### RECORDED INFORMATION
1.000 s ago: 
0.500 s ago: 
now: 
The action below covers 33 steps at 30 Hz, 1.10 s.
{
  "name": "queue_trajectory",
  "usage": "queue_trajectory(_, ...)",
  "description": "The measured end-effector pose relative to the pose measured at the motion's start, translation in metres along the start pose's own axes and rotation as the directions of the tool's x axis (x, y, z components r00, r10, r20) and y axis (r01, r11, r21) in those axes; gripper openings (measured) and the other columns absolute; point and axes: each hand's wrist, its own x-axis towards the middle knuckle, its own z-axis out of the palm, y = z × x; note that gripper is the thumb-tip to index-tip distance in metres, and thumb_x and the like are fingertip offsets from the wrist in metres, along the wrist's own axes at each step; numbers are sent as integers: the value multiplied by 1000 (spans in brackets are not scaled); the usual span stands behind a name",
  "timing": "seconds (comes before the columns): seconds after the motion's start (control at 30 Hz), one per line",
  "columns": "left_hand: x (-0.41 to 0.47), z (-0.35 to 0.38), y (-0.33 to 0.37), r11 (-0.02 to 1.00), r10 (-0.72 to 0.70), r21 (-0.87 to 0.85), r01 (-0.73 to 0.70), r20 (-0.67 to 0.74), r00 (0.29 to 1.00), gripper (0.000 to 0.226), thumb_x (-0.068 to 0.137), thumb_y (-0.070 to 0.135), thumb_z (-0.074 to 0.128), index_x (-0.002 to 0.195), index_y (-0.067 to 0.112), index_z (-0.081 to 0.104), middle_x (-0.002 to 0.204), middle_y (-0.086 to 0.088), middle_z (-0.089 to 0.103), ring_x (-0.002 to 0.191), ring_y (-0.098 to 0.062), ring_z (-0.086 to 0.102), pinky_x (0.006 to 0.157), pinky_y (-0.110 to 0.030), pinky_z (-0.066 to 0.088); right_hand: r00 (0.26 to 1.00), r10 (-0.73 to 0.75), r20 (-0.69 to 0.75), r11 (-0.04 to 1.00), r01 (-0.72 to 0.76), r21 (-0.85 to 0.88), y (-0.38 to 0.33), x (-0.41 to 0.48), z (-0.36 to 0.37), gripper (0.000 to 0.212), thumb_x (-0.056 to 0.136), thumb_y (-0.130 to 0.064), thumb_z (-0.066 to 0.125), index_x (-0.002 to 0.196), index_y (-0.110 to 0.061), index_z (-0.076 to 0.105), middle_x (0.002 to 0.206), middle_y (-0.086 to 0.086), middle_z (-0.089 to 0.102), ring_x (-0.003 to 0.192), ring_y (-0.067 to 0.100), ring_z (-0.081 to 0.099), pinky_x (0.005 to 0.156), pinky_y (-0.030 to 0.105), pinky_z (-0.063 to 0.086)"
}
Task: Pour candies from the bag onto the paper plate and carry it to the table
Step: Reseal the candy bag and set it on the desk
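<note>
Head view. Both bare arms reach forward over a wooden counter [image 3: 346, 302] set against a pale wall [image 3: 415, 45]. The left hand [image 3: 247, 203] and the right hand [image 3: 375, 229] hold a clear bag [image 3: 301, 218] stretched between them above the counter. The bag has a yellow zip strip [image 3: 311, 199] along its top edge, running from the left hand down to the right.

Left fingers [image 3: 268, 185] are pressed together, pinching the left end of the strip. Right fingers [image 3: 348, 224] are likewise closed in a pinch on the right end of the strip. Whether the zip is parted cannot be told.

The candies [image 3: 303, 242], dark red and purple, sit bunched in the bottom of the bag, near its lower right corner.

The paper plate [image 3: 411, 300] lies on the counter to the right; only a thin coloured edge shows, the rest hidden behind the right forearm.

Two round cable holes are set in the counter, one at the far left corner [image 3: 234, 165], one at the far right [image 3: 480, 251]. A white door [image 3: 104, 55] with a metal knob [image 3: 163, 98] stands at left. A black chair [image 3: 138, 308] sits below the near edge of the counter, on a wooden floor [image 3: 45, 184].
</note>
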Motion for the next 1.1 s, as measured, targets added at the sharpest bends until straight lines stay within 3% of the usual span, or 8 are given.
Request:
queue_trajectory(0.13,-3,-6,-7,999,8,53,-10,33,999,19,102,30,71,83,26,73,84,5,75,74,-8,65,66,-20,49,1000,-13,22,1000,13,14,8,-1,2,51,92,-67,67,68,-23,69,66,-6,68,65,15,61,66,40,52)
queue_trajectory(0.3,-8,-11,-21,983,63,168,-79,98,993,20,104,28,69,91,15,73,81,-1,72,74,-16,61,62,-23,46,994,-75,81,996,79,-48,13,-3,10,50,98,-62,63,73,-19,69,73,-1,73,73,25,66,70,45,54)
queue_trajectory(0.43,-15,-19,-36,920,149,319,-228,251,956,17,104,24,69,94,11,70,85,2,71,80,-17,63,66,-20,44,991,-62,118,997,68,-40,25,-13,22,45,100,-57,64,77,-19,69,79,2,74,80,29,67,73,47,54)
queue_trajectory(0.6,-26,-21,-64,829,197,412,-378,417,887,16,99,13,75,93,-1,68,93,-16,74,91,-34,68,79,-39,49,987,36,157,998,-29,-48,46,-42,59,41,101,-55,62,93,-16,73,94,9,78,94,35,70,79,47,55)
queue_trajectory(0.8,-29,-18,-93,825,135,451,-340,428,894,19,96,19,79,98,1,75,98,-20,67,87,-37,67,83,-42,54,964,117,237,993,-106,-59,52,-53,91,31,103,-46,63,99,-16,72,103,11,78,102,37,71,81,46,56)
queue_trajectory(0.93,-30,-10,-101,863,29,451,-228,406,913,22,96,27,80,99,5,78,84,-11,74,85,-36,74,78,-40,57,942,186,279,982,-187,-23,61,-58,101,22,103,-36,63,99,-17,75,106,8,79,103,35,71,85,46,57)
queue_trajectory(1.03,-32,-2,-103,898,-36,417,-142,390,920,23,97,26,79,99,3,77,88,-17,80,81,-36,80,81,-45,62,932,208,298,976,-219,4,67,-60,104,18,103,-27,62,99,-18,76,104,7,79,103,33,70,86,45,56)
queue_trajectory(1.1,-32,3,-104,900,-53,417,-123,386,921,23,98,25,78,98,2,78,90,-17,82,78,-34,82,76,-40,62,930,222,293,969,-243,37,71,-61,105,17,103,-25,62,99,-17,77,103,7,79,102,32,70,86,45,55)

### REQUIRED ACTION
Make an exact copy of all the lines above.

### COMPLETED TASK
1.000 s ago: 
0.500 s ago: 
now: 
The action below covers 33 steps at 30 Hz, 1.10 s.
{
  "name": "queue_trajectory",
  "usage": "queue_trajectory(_, ...)",
  "description": "The measured end-effector pose relative to the pose measured at the motion's start, translation in metres along the start pose's own axes and rotation as the directions of the tool's x axis (x, y, z components r00, r10, r20) and y axis (r01, r11, r21) in those axes; gripper openings (measured) and the other columns absolute; point and axes: each hand's wrist, its own x-axis towards the middle knuckle, its own z-axis out of the palm, y = z × x; note that gripper is the thumb-tip to index-tip distance in metres, and thumb_x and the like are fingertip offsets from the wrist in metres, along the wrist's own axes at each step; numbers are sent as integers: the value multiplied by 1000 (spans in brackets are not scaled); the usual span stands behind a name",
  "timing": "seconds (comes before the columns): seconds after the motion's start (control at 30 Hz), one per line",
  "columns": "left_hand: x (-0.41 to 0.47), z (-0.35 to 0.38), y (-0.33 to 0.37), r11 (-0.02 to 1.00), r10 (-0.72 to 0.70), r21 (-0.87 to 0.85), r01 (-0.73 to 0.70), r20 (-0.67 to 0.74), r00 (0.29 to 1.00), gripper (0.000 to 0.226), thumb_x (-0.068 to 0.137), thumb_y (-0.070 to 0.135), thumb_z (-0.074 to 0.128), index_x (-0.002 to 0.195), index_y (-0.067 to 0.112), index_z (-0.081 to 0.104), middle_x (-0.002 to 0.204), middle_y (-0.086 to 0.088), middle_z (-0.089 to 0.103), ring_x (-0.002 to 0.191), ring_y (-0.098 to 0.062), ring_z (-0.086 to 0.102), pinky_x (0.006 to 0.157), pinky_y (-0.110 to 0.030), pinky_z (-0.066 to 0.088); right_hand: r00 (0.26 to 1.00), r10 (-0.73 to 0.75), r20 (-0.69 to 0.75), r11 (-0.04 to 1.00), r01 (-0.72 to 0.76), r21 (-0.85 to 0.88), y (-0.38 to 0.33), x (-0.41 to 0.48), z (-0.36 to 0.37), gripper (0.000 to 0.212), thumb_x (-0.056 to 0.136), thumb_y (-0.130 to 0.064), thumb_z (-0.066 to 0.125), index_x (-0.002 to 0.196), index_y (-0.110 to 0.061), index_z (-0.076 to 0.105), middle_x (0.002 to 0.206), middle_y (-0.086 to 0.086), middle_z (-0.089 to 0.102), ring_x (-0.003 to 0.192), ring_y (-0.067 to 0.100), ring_z (-0.081 to 0.099), pinky_x (0.005 to 0.156), pinky_y (-0.030 to 0.105), pinky_z (-0.063 to 0.086)"
}
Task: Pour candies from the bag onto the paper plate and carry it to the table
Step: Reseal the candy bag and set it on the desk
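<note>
Head view. Both bare arms reach forward over a wooden counter [image 3: 346, 302] set against a pale wall [image 3: 415, 45]. The left hand [image 3: 247, 203] and the right hand [image 3: 375, 229] hold a clear bag [image 3: 301, 218] stretched between them above the counter. The bag has a yellow zip strip [image 3: 311, 199] along its top edge, running from the left hand down to the right.

Left fingers [image 3: 268, 185] are pressed together, pinching the left end of the strip. Right fingers [image 3: 348, 224] are likewise closed in a pinch on the right end of the strip. Whether the zip is parted cannot be told.

The candies [image 3: 303, 242], dark red and purple, sit bunched in the bottom of the bag, near its lower right corner.

The paper plate [image 3: 411, 300] lies on the counter to the right; only a thin coloured edge shows, the rest hidden behind the right forearm.

Two round cable holes are set in the counter, one at the far left corner [image 3: 234, 165], one at the far right [image 3: 480, 251]. A white door [image 3: 104, 55] with a metal knob [image 3: 163, 98] stands at left. A black chair [image 3: 138, 308] sits below the near edge of the counter, on a wooden floor [image 3: 45, 184].
</note>
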Motion for the next 1.1 s, as measured, targets added at the sharpest bends until straight lines stay within 3% of the usual span, or 8 are given.
Request:
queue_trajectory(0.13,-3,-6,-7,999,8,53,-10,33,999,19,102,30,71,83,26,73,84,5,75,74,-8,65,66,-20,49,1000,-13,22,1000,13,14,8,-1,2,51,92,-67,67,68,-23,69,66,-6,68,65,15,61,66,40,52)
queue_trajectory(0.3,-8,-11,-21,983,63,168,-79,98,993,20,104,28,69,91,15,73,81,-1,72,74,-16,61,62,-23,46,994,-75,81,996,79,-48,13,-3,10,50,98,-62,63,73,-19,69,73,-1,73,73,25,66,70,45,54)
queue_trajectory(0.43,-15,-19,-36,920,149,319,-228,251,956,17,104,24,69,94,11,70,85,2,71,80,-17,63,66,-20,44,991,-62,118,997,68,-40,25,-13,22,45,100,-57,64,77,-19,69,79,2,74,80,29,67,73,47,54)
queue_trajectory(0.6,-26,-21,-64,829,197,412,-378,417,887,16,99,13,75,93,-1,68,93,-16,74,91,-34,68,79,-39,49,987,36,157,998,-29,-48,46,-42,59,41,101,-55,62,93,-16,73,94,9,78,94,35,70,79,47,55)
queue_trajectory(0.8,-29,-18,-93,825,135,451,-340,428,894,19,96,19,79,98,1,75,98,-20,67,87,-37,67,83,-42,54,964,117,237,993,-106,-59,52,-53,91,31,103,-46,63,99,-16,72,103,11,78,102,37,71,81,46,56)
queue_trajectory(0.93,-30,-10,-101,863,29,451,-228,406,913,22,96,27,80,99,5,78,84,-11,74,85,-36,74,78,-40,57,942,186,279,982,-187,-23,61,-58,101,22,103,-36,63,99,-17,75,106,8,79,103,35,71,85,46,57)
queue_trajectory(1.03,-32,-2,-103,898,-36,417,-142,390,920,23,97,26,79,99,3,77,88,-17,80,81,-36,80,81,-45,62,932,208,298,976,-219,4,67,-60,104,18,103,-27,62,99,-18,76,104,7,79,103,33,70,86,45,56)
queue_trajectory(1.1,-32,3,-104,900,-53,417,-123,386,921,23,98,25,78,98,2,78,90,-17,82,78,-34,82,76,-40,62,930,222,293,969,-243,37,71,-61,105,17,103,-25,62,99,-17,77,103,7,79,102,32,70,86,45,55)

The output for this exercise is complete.